Return, from the material below, each line in which the word "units" is present.

*** Opening of MATERIAL TO PROCESS ***

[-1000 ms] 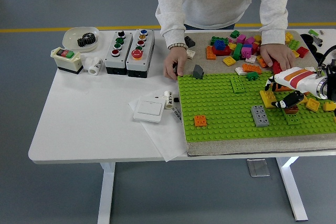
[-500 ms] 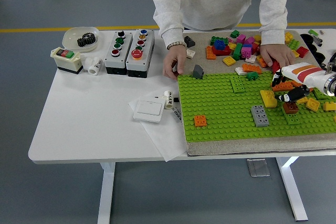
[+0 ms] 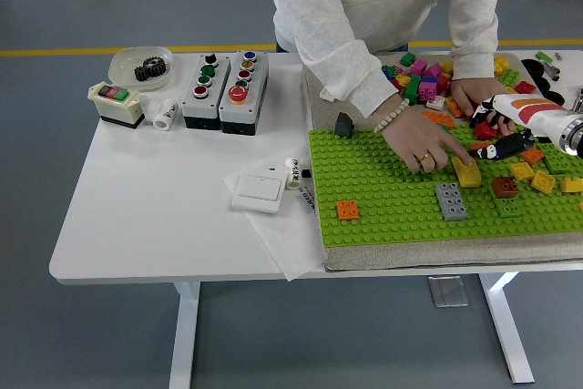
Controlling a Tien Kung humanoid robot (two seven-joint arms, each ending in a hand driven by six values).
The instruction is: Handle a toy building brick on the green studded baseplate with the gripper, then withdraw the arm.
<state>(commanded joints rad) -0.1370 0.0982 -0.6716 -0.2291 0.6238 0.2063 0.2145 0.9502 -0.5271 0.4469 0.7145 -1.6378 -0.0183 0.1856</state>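
Note:
The green studded baseplate (image 3: 383, 198) lies on the right half of the table. On it sit a yellow brick (image 3: 467, 174), a grey brick (image 3: 450, 200), an orange brick (image 3: 347, 209) and a brown brick (image 3: 504, 187). My right hand (image 3: 496, 138) hovers over the plate's far right part, fingers loosely extended and holding nothing. It is up and to the right of the yellow brick. A person's hand (image 3: 424, 146) reaches across the plate and its fingertips touch the yellow brick. My left arm is out of view.
The person's other hand (image 3: 474, 93) rests in the pile of loose bricks (image 3: 419, 75) behind the plate. Two button boxes (image 3: 223, 88), a white switch (image 3: 260, 190), a small switch box (image 3: 116, 102) and a bowl with a gear (image 3: 139, 66) stand on the left.
My right hand has lifted off the yellow brick and drawn back up and to the right. The person's hand has moved from the plate's far left corner onto the yellow brick.

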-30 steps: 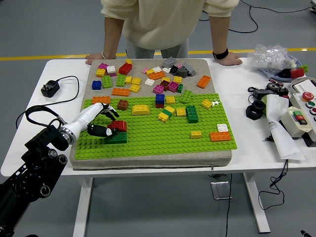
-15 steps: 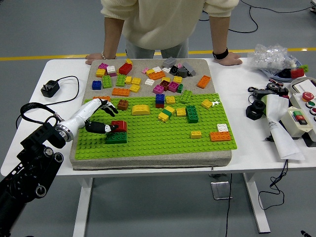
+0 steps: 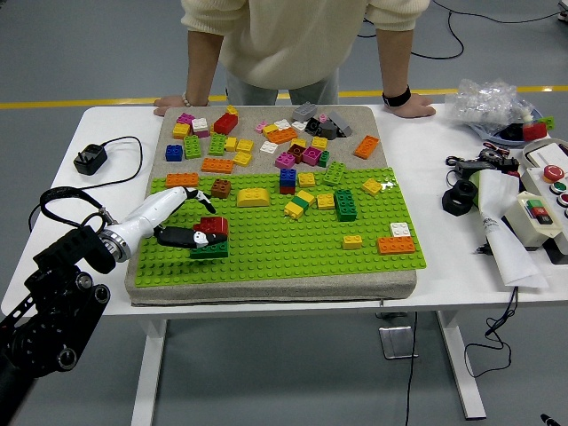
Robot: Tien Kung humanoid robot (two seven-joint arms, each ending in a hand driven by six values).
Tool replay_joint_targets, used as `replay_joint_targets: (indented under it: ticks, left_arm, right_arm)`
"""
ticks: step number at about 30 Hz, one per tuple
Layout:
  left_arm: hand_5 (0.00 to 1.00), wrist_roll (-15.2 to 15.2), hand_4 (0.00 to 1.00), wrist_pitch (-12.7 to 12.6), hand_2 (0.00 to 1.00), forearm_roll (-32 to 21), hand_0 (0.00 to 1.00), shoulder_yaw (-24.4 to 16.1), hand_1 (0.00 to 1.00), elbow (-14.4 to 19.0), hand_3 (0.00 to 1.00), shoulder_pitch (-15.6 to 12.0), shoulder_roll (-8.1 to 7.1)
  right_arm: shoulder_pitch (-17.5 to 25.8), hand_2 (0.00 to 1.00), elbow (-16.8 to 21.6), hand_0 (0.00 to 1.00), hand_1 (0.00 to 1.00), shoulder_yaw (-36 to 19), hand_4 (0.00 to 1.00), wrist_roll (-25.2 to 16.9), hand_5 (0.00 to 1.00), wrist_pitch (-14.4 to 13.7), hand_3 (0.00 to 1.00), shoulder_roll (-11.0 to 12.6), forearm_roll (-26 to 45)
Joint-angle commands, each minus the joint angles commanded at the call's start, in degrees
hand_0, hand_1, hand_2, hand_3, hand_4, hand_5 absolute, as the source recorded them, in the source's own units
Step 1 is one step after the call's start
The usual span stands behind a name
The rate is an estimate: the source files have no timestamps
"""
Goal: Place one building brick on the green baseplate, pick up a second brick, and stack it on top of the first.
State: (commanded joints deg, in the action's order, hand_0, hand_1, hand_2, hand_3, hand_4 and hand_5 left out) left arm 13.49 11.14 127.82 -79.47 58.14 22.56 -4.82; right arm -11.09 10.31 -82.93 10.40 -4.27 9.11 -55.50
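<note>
Stack of two bricks, head view. A red rectangular plastic brick (image 3: 213,225) sits on top of a dark green rectangular plastic brick (image 3: 210,249), and the pair stands on the bright green studded baseplate (image 3: 293,253), near its left end. In all three pictures the red brick lies over the green one, so I judge the stacking step to be at or near completion; whether the studs are fully seated I cannot tell.

My left hand (image 3: 184,224), white-shelled with black fingers, lies against the left side of the stack. Half a second ago the hand sat a little higher and further left, its thumb only at the red brick's edge; now it has come back in, and a white-tipped finger (image 3: 201,239) rests where the two bricks meet. The other fingers arch loosely above. I read this as a pressing or steadying touch, not a firm grasp. The next move, in my judgement, is a clean withdrawal to the left without dragging the red brick.

Loose bricks of many colours lie farther off on the baseplate and on the grey felt pad (image 3: 266,120) beyond it. A person's hands (image 3: 408,108) rest on the far edge of the white surface (image 3: 106,204).
</note>
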Motion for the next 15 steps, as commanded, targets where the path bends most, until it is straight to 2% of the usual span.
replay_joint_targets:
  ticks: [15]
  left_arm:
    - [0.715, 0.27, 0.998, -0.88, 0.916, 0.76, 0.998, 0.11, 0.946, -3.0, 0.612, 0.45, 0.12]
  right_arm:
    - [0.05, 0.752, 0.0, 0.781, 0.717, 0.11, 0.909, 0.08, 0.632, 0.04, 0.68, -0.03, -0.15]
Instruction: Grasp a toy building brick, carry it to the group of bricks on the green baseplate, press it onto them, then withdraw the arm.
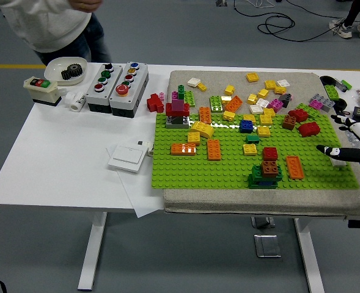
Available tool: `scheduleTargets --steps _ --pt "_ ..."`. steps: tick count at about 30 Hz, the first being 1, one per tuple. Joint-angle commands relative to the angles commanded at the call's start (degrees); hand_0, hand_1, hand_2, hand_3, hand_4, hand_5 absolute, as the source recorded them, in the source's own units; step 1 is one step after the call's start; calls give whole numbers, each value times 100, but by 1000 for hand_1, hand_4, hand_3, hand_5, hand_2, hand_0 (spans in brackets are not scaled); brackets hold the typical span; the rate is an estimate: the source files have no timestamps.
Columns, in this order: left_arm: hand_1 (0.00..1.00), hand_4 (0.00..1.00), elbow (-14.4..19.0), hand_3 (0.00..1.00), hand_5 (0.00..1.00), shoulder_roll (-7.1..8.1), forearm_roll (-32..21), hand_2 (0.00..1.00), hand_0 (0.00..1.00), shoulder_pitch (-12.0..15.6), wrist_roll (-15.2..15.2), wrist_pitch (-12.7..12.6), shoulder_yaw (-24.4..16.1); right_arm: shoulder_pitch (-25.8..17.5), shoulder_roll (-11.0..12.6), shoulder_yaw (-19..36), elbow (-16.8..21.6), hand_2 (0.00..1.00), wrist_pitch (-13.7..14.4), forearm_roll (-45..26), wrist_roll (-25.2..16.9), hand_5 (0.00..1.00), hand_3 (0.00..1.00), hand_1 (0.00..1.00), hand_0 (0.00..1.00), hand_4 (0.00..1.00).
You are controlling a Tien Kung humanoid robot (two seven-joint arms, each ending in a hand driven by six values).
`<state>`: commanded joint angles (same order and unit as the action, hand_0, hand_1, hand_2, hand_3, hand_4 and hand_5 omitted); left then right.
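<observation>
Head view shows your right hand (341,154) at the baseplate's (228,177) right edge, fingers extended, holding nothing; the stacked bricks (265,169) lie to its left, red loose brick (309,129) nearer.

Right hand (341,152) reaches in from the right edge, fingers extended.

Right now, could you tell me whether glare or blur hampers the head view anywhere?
In the head view, a bright glare streak crosses the green baseplate near the yellow brick; lighting is otherwise even with soft shadows. The right hand at the picture's right edge looks slightly soft; the table stays sharp.
</observation>
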<state>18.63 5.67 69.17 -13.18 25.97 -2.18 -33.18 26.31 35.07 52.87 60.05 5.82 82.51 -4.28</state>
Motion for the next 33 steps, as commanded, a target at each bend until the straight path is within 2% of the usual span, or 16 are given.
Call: scheduleTargets --steps 33 --pt "716 659 31 582 652 57 312 733 660 14 50 106 -163 -166 -122 380 -234 939 162 38 87 421 998 893 948 850"
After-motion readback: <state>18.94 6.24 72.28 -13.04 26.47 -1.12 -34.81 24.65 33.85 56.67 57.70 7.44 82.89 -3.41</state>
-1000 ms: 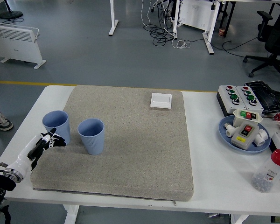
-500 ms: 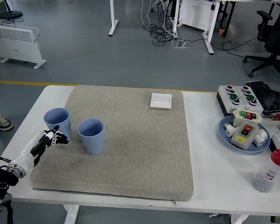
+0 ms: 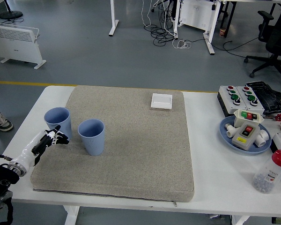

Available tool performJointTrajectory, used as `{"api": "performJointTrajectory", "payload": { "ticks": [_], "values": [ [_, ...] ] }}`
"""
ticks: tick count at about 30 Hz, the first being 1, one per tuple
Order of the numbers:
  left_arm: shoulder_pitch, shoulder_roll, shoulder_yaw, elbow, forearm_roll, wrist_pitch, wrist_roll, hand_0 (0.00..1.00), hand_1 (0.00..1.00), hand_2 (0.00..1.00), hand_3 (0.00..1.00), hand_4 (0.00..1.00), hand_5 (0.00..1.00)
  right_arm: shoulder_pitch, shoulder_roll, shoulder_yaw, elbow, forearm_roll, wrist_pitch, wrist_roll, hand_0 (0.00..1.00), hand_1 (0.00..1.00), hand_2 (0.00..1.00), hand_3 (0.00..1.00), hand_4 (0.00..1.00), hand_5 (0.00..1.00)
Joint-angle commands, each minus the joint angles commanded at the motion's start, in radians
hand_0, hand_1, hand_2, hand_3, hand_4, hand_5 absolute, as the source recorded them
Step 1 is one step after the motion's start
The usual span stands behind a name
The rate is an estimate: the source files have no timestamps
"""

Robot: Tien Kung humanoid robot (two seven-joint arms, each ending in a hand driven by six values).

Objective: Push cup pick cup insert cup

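Note:
Two blue ribbed cups stand upright on the grey mat. The left cup is at the mat's left edge. The right cup stands a short gap to its right, apart from it. My left hand reaches in from the lower left, its fingers extended and touching the lower front of the left cup, holding nothing. The right arm is out of view.
A small white box lies at the mat's far edge. At the right are a button box, a blue plate with switch parts, and a red-capped bottle near the front edge.
My left hand has drawn back slightly toward the lower left while staying at the left cup's base. The left cup has shifted slightly up and to the right.

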Motion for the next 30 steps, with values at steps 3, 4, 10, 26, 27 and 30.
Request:
{"api": "performJointTrajectory", "payload": {
  "ticks": [3, 4, 10, 26, 27, 30],
  "values": [
    [-0.008, 0.002, 0.009, 0.009, -0.002, 0.001, -0.002, 0.780, 0.562, 0.474, 0.440, 0.593, 0.998, -0.002, 0.001, -0.001, 0.000, -0.001, 0.000, -0.001, 0.745, 0.695, 0.682, 0.580, 0.181, 0.544],
    [-0.011, 0.002, 0.011, 0.012, -0.003, 0.001, -0.003, 0.780, 0.562, 0.474, 0.440, 0.593, 0.998, -0.003, 0.001, -0.001, 0.000, -0.002, 0.000, -0.002, 0.745, 0.695, 0.682, 0.580, 0.181, 0.544],
    [-0.023, 0.005, 0.023, 0.026, -0.004, 0.001, -0.006, 0.785, 0.566, 0.474, 0.440, 0.605, 0.998, -0.006, 0.002, -0.003, 0.000, -0.004, 0.001, -0.003, 0.745, 0.695, 0.682, 0.579, 0.181, 0.547],
    [-0.069, 0.003, 0.050, 0.060, -0.012, 0.002, -0.009, 0.799, 0.576, 0.476, 0.442, 0.608, 0.998, -0.005, 0.003, -0.009, 0.000, 0.001, 0.003, -0.004, 0.745, 0.694, 0.681, 0.579, 0.180, 0.549],
    [-0.072, 0.002, 0.052, 0.064, -0.014, 0.001, -0.009, 0.799, 0.576, 0.476, 0.442, 0.608, 0.998, -0.004, 0.003, -0.010, 0.000, 0.002, 0.003, -0.004, 0.745, 0.694, 0.681, 0.579, 0.180, 0.549],
    [-0.085, -0.001, 0.060, 0.081, -0.021, 0.000, -0.012, 0.799, 0.577, 0.477, 0.442, 0.608, 0.998, -0.003, 0.003, -0.011, 0.000, 0.003, 0.003, -0.004, 0.745, 0.694, 0.681, 0.579, 0.180, 0.550]
  ]
}}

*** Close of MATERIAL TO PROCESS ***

▶ [ANSWER FOR THIS EXERCISE]
hand_0, hand_1, hand_2, hand_3, hand_4, hand_5 absolute, as the source recorded them, in the source's own units
Available tool: `scheduleTargets --steps _ --pt "_ ..."`. steps: tick count at about 30 Hz, the first being 1, one per tuple. Joint-angle commands relative to the angles commanded at the call's start (degrees); hand_0, hand_1, hand_2, hand_3, hand_4, hand_5 absolute, as the source recorded them, in the source's own units; step 1 is one step after the call's start; calls give whole numbers, each value times 100, but by 1000 for hand_1, hand_4, hand_3, hand_5, hand_2, hand_0 (spans in brackets are not scaled); brackets hold the typical span; the rate is an estimate: the source files have no timestamps.

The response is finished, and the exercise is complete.